Эмилия оторвала взгляд от асфальта и посмотрела на спешащих куда-то людей – улыбающихся, погруженных в свои мысли, в телефоны, спускающихся в метро. Но она никого и ничего не видела.

– В Равенне все еще организуют акции против меня? Еще протестуют против того, что я уже на свободе? Что, хоть я и получила максимальный срок, такого наказания недостаточно? Почему никогда не будет достаточно?

Эмилия наклонила голову и больно ударила себя кулаком по лбу.

– Как ты смог? – крикнула она. Этот вопрос долго сидел в горле, а теперь вырвался наружу. – Как ты смог, все эти годы? Ведь я, куда бы я ни пошла, что бы ни сделала, я понимаю, все равно ничего не изменится. Я уже не знаю, где мне прятаться.

Риккардо помолчал, а потом спокойным голосом ответил:

– Я никогда не прятался, Эмилия.

Это было правдой. Эмилия крепче сжала мобильный телефон, прижала его к уху, как будто это была рука, щека отца, и подумала: он все это время оставался в том же городе, в том же доме, в том же офисе. Крепкий, как гвоздь. Неподвластный бурям, пересудам, газетной болтовне. Подчинялся распорядку, выполнял обязательства: оплачивал счета, ездил в командировки, сдавал в срок проекты. На него обрушилось цунами, снесло все, что было: сначала он овдовел, а потом тот июньский день сломал их жизни. Ведь сломана оказалась не только жизнь Эмилии. А что Риккардо? Он ходил на работу. В магазин. Заботился о доме, о дочери, попавшей в тюрьму. Не обращал внимания, что на него показывают пальцем, качают головой, осуждают. Наверняка многие сочувствовали: «Бедняга, какое несчастье». Но были и те, кто злословил: «Что за отец, если так воспитал дочь».

– Я не прятался, Эмилия, потому что от себя не спрячешься. Ты можешь обманывать себя, но это не поможет. Ты тоже должна остановиться.

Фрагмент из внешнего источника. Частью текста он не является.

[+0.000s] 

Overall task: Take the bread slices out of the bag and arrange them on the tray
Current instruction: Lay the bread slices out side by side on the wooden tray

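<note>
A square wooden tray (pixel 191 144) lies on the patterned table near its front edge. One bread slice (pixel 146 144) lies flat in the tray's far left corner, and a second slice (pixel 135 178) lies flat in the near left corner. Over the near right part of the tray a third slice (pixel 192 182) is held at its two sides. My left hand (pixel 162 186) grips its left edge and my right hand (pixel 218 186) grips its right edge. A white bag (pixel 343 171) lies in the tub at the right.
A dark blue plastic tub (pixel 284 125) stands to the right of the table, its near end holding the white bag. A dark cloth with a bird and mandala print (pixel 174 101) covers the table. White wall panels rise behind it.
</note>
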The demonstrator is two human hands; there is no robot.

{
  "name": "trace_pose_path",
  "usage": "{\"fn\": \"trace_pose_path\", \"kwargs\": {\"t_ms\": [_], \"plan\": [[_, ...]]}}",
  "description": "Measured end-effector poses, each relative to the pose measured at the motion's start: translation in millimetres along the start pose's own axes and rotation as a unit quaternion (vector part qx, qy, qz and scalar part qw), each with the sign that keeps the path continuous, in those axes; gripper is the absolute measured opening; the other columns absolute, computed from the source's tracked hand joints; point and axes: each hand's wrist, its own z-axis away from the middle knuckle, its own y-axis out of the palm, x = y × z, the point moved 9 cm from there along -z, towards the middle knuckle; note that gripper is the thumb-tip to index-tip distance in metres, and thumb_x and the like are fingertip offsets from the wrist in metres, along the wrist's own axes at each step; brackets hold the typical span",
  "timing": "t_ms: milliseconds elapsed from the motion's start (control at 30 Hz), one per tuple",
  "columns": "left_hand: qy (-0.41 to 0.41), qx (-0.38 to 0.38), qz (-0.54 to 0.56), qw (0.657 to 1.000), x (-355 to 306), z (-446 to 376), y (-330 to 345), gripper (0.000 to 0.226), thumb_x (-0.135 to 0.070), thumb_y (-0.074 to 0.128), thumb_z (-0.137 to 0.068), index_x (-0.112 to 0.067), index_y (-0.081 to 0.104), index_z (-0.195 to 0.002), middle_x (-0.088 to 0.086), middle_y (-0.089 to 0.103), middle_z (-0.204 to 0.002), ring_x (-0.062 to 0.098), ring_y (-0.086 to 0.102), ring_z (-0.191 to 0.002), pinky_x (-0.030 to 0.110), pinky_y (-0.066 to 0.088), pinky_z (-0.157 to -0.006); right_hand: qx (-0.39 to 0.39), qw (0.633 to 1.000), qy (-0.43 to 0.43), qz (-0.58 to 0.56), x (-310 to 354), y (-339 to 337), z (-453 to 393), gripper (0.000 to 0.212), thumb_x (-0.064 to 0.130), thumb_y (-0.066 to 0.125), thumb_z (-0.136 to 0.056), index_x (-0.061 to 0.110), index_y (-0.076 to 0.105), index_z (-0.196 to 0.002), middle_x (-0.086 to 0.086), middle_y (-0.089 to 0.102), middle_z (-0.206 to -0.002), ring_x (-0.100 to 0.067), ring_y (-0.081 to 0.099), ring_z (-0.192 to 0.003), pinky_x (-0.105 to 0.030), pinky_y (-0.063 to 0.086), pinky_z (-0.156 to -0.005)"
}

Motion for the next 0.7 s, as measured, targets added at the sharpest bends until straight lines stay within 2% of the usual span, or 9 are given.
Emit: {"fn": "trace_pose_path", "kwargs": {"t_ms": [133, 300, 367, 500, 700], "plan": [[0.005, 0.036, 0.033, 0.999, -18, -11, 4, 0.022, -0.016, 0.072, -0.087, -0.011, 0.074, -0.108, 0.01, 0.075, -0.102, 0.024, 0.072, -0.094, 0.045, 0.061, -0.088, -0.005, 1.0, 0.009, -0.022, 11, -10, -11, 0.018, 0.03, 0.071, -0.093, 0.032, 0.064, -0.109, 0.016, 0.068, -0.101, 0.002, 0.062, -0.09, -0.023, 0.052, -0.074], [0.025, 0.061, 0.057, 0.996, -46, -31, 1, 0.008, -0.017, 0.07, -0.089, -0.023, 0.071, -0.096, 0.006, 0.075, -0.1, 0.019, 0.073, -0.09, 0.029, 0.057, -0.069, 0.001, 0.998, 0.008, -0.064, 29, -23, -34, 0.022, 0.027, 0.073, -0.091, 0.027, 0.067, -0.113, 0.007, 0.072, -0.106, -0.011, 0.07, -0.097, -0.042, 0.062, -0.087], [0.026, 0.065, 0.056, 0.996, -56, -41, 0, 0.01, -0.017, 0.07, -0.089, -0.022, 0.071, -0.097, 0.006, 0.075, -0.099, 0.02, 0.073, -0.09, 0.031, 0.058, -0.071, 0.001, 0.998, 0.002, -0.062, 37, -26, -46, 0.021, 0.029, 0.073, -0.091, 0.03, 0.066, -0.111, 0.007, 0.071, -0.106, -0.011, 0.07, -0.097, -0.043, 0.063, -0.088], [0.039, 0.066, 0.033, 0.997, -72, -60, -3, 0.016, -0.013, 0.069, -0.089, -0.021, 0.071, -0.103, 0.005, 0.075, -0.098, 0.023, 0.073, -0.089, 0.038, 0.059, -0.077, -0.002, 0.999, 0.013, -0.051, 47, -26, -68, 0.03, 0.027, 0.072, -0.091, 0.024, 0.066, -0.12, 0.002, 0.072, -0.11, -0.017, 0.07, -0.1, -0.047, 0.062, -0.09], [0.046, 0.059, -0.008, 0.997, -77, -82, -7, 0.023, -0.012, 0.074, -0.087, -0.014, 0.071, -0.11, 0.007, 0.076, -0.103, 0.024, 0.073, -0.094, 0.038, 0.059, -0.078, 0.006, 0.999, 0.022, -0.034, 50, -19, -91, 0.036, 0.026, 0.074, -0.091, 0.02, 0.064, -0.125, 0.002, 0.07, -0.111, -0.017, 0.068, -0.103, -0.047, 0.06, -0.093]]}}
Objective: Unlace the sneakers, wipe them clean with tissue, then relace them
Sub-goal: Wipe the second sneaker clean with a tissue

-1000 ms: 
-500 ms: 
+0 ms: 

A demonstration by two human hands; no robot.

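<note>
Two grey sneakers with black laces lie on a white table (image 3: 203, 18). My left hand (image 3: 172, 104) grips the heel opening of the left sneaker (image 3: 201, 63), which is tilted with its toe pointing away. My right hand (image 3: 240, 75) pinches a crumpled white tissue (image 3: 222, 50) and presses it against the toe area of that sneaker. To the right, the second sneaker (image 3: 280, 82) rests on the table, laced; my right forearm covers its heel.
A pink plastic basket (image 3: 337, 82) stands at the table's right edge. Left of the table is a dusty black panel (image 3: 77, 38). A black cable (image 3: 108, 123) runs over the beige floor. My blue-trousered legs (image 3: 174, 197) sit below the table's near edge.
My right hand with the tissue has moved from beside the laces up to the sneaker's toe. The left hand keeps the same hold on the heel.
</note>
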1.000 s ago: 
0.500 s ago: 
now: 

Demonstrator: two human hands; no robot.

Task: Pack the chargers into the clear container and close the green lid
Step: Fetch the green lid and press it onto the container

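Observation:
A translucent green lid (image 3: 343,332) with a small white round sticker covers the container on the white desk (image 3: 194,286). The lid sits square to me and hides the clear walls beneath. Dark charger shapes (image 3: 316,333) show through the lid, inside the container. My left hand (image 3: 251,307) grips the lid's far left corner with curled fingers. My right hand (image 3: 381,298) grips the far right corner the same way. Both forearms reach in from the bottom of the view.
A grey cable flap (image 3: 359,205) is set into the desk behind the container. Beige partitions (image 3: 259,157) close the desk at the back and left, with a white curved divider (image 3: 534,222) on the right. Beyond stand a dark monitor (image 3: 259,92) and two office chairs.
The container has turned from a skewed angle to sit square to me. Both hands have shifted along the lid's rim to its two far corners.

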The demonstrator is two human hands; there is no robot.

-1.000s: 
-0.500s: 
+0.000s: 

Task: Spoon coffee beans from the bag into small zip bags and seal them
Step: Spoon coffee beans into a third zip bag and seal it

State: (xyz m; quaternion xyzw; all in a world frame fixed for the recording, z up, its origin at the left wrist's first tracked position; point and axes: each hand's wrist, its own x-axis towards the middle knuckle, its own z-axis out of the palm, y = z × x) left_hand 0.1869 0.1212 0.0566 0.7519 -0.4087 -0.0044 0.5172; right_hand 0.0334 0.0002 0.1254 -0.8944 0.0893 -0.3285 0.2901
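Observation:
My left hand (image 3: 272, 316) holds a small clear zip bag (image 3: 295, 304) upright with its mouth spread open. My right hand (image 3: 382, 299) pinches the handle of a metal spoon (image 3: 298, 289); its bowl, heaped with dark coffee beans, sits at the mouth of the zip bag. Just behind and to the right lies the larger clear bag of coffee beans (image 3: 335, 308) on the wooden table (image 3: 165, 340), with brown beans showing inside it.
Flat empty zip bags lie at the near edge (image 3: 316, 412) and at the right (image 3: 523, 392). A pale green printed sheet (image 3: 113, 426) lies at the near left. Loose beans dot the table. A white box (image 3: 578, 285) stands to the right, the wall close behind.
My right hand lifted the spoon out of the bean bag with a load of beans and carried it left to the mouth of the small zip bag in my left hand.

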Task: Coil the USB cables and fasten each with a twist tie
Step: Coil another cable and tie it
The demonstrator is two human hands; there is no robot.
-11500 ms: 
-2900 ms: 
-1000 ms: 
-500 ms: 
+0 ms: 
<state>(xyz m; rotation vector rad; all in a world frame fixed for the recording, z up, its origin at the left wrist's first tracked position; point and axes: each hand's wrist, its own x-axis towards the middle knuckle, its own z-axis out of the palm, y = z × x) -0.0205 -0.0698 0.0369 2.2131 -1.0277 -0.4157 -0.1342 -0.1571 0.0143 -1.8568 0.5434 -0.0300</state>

– Что я должна сделать? – кричала Эмилия. Все равно никто ее не слышал – прохожие в замешательстве ускоряли шаг. Но Риккардо даже по телефону был рядом с ней. – Все рано или поздно узнают обо мне. Даже Бруно, он тоже узнал. Я вызываю у него отвращение, ужас. Он прогнал меня из Сассайи.

Риккардо тяжело вздохнул: он начинал понимать.

– Никто не имеет права прогонять тебя, Эмилия. Ты удивишься, услышав это от меня, но сейчас я думаю, что тебе надо вернуться в Сассайю.

– Исключено.

– Думаешь, мне было легко? Думаешь, я никогда не хотел все бросить?

И Эмилия, сидящая у уличного столба, почувствовала, что сердце ее разрывается в том же месте, где разрывалось уже тысячу раз. Потому что она заплатила, и это правильно. Но почему пришлось платить и ее отцу?

– Надо мной насмехались? Да. Были люди, которые отворачивались, когда я проходил мимо? Да. Ты знаешь, что люди могут быть злыми, особенно когда они напуганы чем-то ужасным, чего они не понимают, что больше, чем мы все. Я уж не говорю о знакомых, которые исчезли из моей жизни, и даже некоторые родственники. Особенно вначале, когда я выходил из гаража и ждал, пока разойдутся толпы журналистов, осаждающих наш дом. Мне хотелось повалить на землю всех этих любопытных, выбить из их рук эти чертовы камеры. Но, Эмилия, – Риккардо снова вздохнул, – надо идти вперед.

Эмилия закрыла глаза, стараясь впитать в себя эти три слова, чтобы они просочились в кровь, в ткани: надо идти вперед.

– Знаешь, что меня спасло? Мысль о том, что даже внутри этой катастрофы мы с тобой вместе. И пока мы вместе, страдания имеют смысл. Мы справимся. Мы сможем пройти через это. Потому что, несмотря ни на что, мы с тобой были и есть семья.

Исчез Милан, не существовало Равенны. Были только отец и дочь, разговаривающие по телефону, как когда-то незадолго до ареста. Беззащитные, как тогда, когда Эмилия родилась и Риккардо перерезал пуповину в родильном зале.

– Я всегда чувствовал рядом с собой твою маму, когда работал всю неделю, а в выходные ходил за покупками, потому что знал: на следующей неделе в тюрьме будет свидание. Они дарили мне радость, эти свидания. – Риккардо тоже разрыдался. – Я бы и врагу такого не пожелал, но я видел тебя, Эмилия, тебя, мою дочь, даже в самые худшие времена. Мы выкарабкались, потому что любили друг друга. Толпа журналистов не помешала мне продолжить работу, а жители Равенны не вынуждали меня уехать. Настоящие друзья, они остались. Я даже нашел спутницу жизни. Эмилия, пожалуйста, не убегай больше.

И потом он сказал одну фразу, которой удалось если не извлечь – это невозможно, – то хотя бы изменить положение неразорвавшейся пули, черного сгустка.